The new collaboration is expected to bolster Indonesia’s capabilities in the field of halal industry digitalisation (BK Awangga / Shutterstock).

Halal Industry

Collaboration will boost Indonesia’s capacity as a global halal hub

Indonesia, the Islamic Development Bank (IsDB) and Malaysia with partner to digitise the archipelago’s halal industry.


Jakarta: The Indonesian government will collaborate with the Islamic Development Bank (IsDB), Serunai Commerce Malaysia and Universitas Brawijaya in a bid to boost Indonesia’s capabilities in the field of halal industry digitalisation.

Minister of National Development Planning Suharso Monoarfa announced at a press conference on March 28 the advances will be made via reverse linkage, the technical cooperation mechanism enabled by the IsDB whereby member countries and Muslim communities in non-member countries exchange knowledge, expertise, technology and resources to develop their capacities and find solutions for autonomous development.

“As the country with the largest Muslim population, Indonesia must play an important role in the global halal market.
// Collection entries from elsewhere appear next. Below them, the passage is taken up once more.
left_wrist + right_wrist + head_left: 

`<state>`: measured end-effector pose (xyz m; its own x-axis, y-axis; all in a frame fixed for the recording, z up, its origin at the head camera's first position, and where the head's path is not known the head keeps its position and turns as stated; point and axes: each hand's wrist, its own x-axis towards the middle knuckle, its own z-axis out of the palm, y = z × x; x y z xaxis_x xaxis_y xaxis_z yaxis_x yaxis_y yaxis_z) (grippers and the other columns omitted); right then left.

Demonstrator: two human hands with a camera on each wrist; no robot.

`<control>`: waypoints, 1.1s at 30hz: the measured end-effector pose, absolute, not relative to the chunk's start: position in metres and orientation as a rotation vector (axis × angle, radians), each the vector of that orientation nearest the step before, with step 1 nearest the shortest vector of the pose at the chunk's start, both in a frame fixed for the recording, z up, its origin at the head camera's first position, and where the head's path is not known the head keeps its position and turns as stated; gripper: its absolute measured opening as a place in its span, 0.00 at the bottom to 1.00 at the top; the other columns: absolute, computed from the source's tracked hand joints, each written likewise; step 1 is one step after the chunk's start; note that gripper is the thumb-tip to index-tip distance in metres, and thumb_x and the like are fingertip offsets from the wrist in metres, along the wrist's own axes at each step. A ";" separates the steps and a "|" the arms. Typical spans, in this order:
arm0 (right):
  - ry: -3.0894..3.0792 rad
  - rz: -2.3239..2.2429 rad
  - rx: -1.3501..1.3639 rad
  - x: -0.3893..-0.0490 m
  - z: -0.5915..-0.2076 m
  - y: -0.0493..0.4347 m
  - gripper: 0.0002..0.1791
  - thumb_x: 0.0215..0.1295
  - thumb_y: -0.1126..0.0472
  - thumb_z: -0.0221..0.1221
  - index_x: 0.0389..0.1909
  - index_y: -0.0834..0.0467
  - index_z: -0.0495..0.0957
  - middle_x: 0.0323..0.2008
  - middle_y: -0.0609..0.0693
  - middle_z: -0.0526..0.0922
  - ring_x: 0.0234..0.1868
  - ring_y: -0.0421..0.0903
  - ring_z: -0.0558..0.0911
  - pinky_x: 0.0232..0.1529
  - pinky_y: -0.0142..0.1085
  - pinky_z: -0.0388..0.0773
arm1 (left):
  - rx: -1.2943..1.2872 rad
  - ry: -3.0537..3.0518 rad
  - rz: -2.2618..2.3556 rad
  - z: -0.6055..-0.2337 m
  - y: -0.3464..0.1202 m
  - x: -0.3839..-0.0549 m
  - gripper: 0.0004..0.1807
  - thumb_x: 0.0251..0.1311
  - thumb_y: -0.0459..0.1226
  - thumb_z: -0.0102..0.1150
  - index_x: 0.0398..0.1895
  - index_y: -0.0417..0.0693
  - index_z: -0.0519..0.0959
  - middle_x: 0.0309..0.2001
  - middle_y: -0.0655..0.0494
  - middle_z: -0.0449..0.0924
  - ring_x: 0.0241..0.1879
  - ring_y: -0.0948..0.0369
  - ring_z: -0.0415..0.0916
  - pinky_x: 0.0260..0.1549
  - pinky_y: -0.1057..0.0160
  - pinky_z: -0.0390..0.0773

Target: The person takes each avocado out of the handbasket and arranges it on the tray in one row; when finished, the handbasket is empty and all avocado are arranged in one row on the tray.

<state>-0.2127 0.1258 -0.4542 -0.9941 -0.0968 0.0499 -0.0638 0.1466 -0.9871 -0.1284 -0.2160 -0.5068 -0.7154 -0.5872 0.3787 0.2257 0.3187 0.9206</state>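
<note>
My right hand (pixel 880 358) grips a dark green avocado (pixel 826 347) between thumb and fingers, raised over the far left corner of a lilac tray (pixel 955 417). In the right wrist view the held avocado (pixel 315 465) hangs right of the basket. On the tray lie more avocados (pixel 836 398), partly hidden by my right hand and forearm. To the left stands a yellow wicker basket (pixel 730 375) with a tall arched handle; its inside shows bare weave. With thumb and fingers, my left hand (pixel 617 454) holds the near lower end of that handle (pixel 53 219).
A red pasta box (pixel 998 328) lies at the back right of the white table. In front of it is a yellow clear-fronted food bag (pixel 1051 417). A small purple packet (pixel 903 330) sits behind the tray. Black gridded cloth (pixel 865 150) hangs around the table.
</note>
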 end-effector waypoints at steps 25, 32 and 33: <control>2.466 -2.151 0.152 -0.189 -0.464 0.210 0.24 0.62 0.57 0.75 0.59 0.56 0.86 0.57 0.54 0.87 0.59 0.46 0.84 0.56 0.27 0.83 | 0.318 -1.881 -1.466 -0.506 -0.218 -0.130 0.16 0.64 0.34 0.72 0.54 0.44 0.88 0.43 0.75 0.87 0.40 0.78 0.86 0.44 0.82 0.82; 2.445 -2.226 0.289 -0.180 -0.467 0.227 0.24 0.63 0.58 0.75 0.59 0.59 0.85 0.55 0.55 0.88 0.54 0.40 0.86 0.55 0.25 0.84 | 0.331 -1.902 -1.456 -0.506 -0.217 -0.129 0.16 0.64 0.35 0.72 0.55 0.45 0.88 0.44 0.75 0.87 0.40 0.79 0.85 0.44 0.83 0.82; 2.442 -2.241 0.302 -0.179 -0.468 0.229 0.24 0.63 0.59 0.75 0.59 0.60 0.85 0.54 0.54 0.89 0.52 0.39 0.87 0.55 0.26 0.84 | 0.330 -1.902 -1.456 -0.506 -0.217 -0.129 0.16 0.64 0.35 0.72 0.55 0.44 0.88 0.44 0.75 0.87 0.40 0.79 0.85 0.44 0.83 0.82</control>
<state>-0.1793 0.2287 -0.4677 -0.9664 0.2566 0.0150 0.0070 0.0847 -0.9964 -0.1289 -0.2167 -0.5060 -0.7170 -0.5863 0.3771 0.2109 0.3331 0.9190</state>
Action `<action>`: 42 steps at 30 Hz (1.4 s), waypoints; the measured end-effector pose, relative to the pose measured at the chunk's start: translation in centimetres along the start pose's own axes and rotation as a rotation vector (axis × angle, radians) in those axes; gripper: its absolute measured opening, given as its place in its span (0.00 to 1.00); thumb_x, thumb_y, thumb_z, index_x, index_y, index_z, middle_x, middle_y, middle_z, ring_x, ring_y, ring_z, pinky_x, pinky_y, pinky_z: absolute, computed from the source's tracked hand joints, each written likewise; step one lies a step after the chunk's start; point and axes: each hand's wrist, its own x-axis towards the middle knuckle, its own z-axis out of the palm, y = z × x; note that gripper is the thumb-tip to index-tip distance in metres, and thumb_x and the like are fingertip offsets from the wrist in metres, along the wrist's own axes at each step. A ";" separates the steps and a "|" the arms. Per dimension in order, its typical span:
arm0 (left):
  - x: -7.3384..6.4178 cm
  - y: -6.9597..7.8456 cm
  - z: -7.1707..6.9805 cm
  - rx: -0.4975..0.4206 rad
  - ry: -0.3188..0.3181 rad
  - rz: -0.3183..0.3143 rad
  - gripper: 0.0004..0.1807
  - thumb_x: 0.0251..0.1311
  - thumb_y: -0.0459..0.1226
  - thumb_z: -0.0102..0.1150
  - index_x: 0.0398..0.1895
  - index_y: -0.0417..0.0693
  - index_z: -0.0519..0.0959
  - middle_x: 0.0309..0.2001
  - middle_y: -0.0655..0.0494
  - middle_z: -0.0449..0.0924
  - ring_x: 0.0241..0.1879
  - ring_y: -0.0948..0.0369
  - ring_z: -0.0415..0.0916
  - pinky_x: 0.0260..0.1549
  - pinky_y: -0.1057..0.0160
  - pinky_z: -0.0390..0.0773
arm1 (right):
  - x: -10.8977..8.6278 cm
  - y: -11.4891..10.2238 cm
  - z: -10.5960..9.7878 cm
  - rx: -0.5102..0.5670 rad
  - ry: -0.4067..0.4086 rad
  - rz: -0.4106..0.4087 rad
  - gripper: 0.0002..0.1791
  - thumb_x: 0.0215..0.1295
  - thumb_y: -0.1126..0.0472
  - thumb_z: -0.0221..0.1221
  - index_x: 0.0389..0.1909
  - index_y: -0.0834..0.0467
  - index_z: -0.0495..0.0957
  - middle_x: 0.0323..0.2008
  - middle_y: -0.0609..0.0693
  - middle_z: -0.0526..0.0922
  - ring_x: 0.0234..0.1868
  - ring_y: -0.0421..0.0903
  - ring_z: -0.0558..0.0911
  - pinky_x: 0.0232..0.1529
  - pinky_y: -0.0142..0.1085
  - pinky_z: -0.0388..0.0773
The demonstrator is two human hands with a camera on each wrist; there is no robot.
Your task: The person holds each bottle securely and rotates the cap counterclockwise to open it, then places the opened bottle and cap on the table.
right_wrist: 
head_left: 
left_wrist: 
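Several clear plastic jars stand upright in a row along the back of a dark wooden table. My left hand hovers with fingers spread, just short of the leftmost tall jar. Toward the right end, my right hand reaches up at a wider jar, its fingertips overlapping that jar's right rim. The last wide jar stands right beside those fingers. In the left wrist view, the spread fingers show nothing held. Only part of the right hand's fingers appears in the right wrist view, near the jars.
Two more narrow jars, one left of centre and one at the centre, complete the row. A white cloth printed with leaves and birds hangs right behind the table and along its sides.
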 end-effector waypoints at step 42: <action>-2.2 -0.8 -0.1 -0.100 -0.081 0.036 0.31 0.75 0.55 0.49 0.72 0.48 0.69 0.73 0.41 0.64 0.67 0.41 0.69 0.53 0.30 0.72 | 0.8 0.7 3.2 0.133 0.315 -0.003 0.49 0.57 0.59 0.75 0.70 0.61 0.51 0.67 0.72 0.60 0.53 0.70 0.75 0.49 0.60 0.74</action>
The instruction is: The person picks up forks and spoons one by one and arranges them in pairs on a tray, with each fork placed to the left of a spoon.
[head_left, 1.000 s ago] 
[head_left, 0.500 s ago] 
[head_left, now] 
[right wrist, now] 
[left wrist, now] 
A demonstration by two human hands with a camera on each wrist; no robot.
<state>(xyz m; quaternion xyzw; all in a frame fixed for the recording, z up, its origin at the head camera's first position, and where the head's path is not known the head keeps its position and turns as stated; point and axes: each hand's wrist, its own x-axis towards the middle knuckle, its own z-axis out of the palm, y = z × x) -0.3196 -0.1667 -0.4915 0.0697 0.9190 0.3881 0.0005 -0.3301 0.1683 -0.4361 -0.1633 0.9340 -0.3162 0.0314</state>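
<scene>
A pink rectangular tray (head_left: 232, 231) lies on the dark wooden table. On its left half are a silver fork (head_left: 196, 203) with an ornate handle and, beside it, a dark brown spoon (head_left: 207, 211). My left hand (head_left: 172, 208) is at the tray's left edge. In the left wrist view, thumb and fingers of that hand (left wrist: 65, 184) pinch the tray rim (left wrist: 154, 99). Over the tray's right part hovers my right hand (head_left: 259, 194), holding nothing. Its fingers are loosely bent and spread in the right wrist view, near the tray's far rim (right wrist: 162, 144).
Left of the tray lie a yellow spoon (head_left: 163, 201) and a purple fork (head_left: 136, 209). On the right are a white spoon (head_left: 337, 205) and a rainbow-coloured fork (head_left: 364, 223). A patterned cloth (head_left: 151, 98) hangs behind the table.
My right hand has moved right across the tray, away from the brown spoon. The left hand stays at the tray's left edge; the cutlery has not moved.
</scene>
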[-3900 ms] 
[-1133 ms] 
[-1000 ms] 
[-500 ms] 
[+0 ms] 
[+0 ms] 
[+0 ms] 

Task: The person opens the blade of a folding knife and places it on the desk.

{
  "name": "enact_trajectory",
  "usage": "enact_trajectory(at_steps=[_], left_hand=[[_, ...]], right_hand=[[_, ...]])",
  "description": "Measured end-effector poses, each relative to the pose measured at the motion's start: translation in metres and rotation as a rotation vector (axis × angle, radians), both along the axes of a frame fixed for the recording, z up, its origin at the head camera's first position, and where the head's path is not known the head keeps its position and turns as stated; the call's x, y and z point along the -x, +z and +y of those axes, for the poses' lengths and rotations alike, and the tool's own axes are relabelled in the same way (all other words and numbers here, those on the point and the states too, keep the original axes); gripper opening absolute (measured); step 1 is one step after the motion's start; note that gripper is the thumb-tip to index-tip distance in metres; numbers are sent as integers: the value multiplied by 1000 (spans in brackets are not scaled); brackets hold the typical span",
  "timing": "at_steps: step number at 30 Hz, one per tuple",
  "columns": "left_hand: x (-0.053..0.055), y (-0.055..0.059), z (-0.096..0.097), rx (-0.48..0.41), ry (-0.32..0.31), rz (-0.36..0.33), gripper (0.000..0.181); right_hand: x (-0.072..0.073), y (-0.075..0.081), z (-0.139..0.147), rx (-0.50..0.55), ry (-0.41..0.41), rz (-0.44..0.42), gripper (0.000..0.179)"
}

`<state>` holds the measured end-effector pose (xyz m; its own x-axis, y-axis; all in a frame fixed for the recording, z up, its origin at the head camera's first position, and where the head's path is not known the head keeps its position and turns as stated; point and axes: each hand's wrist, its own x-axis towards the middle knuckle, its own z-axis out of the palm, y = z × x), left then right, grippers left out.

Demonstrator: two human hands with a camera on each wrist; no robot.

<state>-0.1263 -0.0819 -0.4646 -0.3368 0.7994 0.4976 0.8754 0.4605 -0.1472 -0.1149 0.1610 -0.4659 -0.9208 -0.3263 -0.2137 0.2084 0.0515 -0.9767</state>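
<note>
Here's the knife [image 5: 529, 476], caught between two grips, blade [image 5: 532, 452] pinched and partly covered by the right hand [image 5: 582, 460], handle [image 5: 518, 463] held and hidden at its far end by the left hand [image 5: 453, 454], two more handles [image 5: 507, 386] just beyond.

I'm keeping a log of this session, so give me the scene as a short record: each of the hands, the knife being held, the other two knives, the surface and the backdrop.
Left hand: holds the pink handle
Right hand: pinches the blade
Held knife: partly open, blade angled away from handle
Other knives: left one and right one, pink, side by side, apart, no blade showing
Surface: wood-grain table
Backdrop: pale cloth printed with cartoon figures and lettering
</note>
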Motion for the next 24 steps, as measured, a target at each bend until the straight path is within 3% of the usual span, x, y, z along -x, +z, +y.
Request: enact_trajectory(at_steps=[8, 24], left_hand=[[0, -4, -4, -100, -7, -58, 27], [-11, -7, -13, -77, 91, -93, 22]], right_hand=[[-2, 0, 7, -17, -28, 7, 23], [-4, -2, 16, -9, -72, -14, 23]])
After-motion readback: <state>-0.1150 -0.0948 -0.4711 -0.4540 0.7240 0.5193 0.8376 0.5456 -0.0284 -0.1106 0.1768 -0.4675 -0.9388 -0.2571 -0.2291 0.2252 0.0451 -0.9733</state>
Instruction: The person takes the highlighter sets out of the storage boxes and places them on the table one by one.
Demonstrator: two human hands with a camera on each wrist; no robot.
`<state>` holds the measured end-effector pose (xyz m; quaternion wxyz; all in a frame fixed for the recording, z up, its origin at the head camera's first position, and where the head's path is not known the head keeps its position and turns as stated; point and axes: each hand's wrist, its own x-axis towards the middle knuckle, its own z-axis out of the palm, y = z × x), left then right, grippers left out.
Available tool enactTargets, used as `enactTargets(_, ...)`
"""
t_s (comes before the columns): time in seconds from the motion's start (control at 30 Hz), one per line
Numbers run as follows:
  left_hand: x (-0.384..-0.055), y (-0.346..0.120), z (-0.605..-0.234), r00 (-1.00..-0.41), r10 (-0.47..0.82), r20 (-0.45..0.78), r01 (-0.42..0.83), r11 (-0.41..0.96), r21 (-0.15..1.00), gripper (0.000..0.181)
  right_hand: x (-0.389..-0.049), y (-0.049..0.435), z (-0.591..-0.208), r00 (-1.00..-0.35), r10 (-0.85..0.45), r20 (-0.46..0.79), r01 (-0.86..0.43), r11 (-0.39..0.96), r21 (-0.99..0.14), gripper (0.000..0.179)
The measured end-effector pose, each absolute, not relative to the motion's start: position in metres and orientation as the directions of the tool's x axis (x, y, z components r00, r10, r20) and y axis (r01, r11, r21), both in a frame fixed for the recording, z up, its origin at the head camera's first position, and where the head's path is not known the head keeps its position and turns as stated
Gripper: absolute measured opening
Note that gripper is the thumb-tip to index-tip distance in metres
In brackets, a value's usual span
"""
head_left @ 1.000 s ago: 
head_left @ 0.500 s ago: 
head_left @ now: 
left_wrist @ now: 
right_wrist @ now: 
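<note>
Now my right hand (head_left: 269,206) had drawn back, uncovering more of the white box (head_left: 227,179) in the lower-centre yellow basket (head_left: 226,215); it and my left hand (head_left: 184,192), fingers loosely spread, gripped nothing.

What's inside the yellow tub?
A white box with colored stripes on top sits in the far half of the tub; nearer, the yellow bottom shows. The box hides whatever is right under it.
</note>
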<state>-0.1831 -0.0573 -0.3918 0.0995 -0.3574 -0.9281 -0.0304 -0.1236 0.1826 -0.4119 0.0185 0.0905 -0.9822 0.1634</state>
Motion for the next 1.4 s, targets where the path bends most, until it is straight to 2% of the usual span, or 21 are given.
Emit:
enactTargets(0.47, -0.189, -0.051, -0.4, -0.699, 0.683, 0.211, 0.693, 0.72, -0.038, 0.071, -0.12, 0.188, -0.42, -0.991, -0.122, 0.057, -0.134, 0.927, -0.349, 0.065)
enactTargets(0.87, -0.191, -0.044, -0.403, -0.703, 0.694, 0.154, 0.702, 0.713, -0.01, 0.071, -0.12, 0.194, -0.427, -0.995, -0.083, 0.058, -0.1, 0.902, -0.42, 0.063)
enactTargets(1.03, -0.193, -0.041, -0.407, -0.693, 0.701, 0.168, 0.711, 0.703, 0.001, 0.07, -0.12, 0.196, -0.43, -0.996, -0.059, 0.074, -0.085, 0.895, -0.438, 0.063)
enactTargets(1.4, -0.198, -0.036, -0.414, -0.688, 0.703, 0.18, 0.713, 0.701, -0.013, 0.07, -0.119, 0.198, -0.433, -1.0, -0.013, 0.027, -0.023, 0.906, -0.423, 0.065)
Therefore, it is necessary to improve the climate supporting the management of the halal system from within, including through digitalisation,” he said.

The collaboration is in line with the 2020-2024 National Medium-Term Development Plan (RPJMN) to strengthen international development cooperation, including trade and investment, by creating an environment conducive to private sector participation. Developing the halal product industry is one strategy for boosting economic value-add, employment, investment and industrialisation.

Monoarfa said as an Organisation of Islamic Cooperation (OIC) member, Indonesia must optimise opportunities in the halal market. Reverse linkage has already supported Indonesian development by increasing the capacity of resource centres through knowledge sharing. 

“Some of the best practices are shown in the cooperation with artificial insemination of cattle; export of 42,750 doses of frozen cattle semen to Kyrgyzstan and eight other countries and developing halal vaccines with Morocco, Tunisia and Senegal” Monoarfa added.

Reverse linkage also encourages multi-stakeholder private sector involvement to achieve the United Nations Sustainable Development Goals 2030 Agenda.